I, for one, am not prepared to take that risk. It is better that we take a different risk.

It seems probable to me that this agreement will have the necessary votes to be implemented despite the fact that most or all Republicans and a number of Democrats have acknowledged they would vote against it. I understand why it will pass. Reasonable people of goodwill and good intentions can see the agreement as good and bad; it is not a sure thing either way.

But what is a sure thing is the need for the United States to not only stand behind Israeli security but alongside it and even in front of it. This agreement may work to curtail Iranian nukes, but it doesn’t do anything to curtail Iran’s death wish for Israel.

Our good Sen. Harry Reid has struggled with his decision, which is to support the Iran deal, because he has always been a champion of Israel’s right to exist and live in peace. It is in his core and is part of who he is. I believe he will do all he can to make sure Israel remains safe and secure.

I have heard personally from President Obama that he will never put Israel in jeopardy. He looked me in the eye and told me he had Israel’s back!

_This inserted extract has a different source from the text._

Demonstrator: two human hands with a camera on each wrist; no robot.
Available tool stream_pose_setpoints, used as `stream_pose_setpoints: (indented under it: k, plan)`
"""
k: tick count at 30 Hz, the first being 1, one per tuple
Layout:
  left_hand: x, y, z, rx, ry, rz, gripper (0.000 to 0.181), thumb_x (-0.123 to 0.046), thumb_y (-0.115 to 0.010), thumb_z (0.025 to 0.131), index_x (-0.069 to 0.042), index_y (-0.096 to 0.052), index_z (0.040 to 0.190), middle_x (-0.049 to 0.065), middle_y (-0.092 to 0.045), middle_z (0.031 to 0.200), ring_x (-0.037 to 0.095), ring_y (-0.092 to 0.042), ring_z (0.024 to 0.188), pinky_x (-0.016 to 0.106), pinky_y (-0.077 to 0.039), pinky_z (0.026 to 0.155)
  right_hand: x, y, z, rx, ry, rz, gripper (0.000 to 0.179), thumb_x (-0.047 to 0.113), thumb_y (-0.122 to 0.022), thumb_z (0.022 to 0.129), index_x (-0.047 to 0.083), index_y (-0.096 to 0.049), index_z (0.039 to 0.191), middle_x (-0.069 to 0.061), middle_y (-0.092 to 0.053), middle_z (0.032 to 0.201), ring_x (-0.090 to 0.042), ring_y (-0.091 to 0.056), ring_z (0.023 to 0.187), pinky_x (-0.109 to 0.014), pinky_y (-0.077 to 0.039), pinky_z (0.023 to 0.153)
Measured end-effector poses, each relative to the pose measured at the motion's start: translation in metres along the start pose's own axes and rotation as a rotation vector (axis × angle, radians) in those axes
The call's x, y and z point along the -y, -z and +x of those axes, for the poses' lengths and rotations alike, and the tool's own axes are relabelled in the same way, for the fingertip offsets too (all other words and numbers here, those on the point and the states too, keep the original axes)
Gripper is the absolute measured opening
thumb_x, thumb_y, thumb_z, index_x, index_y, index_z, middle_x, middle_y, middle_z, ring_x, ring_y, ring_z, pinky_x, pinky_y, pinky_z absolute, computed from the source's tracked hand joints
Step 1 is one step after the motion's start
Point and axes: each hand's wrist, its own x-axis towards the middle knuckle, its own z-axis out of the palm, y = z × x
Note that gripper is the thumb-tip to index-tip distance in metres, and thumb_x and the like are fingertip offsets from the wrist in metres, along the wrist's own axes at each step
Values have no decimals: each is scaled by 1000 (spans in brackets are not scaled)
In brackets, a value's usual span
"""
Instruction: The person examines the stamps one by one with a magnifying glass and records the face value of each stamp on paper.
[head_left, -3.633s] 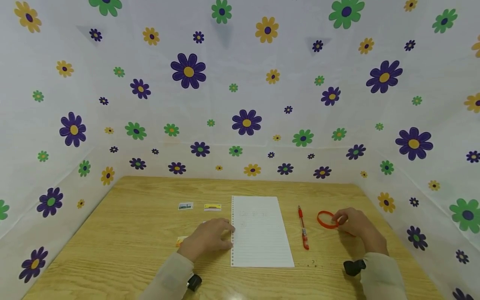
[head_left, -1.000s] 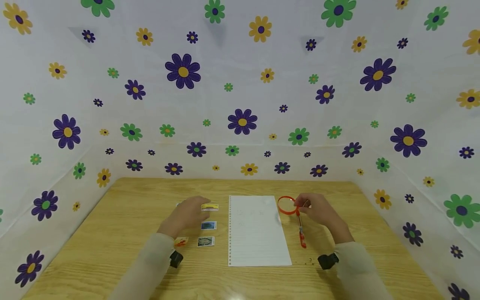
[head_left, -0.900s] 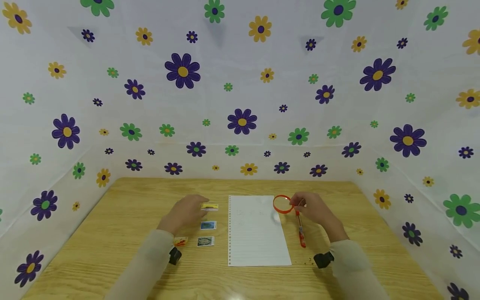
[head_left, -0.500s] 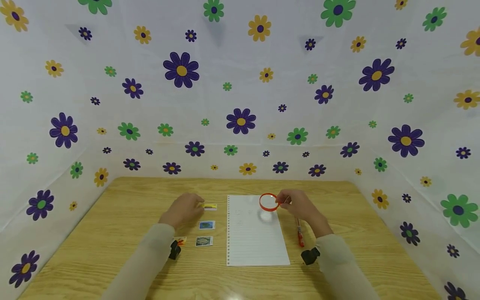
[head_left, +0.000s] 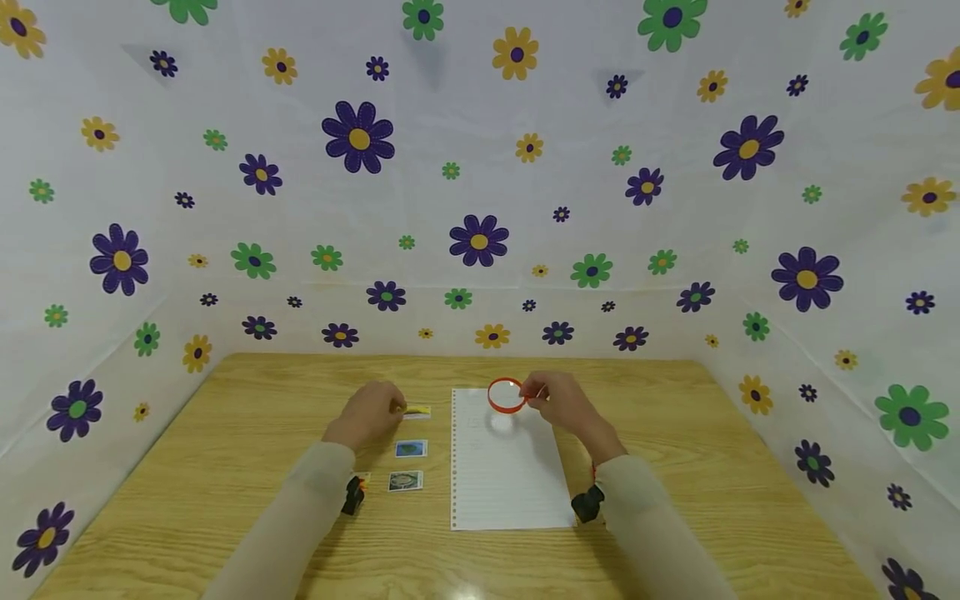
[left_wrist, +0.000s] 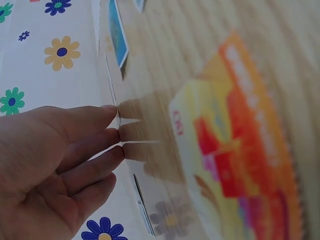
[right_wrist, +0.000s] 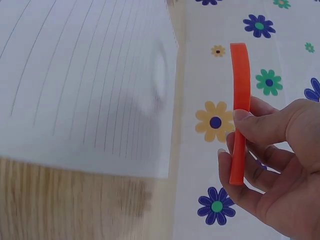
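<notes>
My right hand (head_left: 558,402) pinches a red-rimmed magnifying glass (head_left: 491,407) by its grip, thumb on one side and fingers on the other. Its lens hangs over the far part of a lined sheet of paper (head_left: 506,487), casting a ring-shaped shadow there. The right wrist view shows the glass's red grip (right_wrist: 241,100) edge-on. My left hand (head_left: 366,414) reaches down to the table with fingers loosely bent, fingertips right by a yellow postage stamp (head_left: 417,411). Nearer lie a blue stamp (head_left: 411,448) and a grey-green stamp (head_left: 406,481). An orange stamp (left_wrist: 240,160) sits beneath my left wrist.
Wooden table (head_left: 247,467) extends around the paper and stamps. White flower-print cloth (head_left: 420,192) walls it off at the back and both sides. A red pen lies mostly hidden behind my right wrist.
The right hand has taken the magnifying glass from right of the pen, leftward over the paper. My left hand has left the paper's edge for the stamps at the back left.
</notes>
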Motion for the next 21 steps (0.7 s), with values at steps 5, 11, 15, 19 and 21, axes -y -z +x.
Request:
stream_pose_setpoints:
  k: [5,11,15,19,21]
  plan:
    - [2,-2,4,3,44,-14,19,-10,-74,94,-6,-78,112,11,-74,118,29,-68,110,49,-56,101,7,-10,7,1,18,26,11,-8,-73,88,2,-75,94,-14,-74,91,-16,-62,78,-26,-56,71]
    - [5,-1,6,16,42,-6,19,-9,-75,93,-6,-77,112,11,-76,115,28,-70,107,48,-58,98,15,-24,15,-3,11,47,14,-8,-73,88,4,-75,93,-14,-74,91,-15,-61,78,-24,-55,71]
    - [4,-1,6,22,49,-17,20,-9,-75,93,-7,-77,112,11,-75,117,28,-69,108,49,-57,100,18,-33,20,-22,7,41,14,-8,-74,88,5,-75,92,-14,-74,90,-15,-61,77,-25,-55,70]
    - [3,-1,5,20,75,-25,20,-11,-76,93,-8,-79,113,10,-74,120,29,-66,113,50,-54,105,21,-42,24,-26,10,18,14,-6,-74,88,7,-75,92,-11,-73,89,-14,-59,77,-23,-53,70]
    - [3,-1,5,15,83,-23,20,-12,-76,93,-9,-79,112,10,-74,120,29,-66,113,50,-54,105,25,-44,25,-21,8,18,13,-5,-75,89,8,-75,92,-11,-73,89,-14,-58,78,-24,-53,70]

And I believe him.

But I also believe ensuring Israel’s qualitative superiority in the region — the very basis of U.S.-Israeli relations since its birth — requires our country to make sure Israel has the weapons and qualitative superiority that will be required in a world with a potentially nuclear Iran. Fifteen years is really a blink of the eye.

That means deterrence — the policy that managed to keep the world safe during the Cold War — must be the guidepost for Middle Eastern policy going forward.

We have the ability to deter and destroy any Iranian capacity for nuclear weapons. I don’t believe Israel does, short of the ultimate response.

Middle East expert Dennis Ross and Gen. David Petraeus agree the best way to make this agreement work — to ensure Iran keeps its word — besides verification and vigilance is the knowledge that Israel has the ability to destroy any Iranian nuclear capacity.

That means when senators and representatives vote for this agreement, they must also vote to provide Israel with the means to make that tiny country militarily superior. The massive ordnance penetrator (MOP) is a 30,000-pound bunker buster that can destroy the most hardened Iranian nuke sites. The MOP plus the means to deliver it and destroy any Iranian target (the B-2 bomber and related defensive add-ons) will give Israel the deterrence capacity to keep Iran from moving against the Jewish state or its neighbors.

If Iran gets nukes in a few short years and uses them against Israel, the United States still will exist. Israel won’t. If an American president in a few years balks at a military strike against a nuclear Iran, for certain the Israeli prime minister won’t. It is just that simple.

The United States soon will vote to hand over $60 billion to Iran, a terrorist nation, which it may use to threaten its neighbors from a renewed position of strength. The United States, while stopping Iran from achieving nuclear bomb-owning status for now, could likely be setting the stage for a terrorist Iran to threaten the entire Middle East in just a few years with nuclear bombs aplenty. And, until then, it can continue its own brand of mischief, which is responsible for death and mayhem on a daily basis.

The least we can do for our friend and ally Israel is to make sure it has everything it needs to defend itself should our dreams for Iran be dashed and our nightmares realized.

And I mean everything.

We owe it to Israel, we owe it to ourselves and we owe it to the common sense that tells us “never again” has a meaning that allows for nothing less.

Brian Greenspun is owner, publisher and editor of the Sun.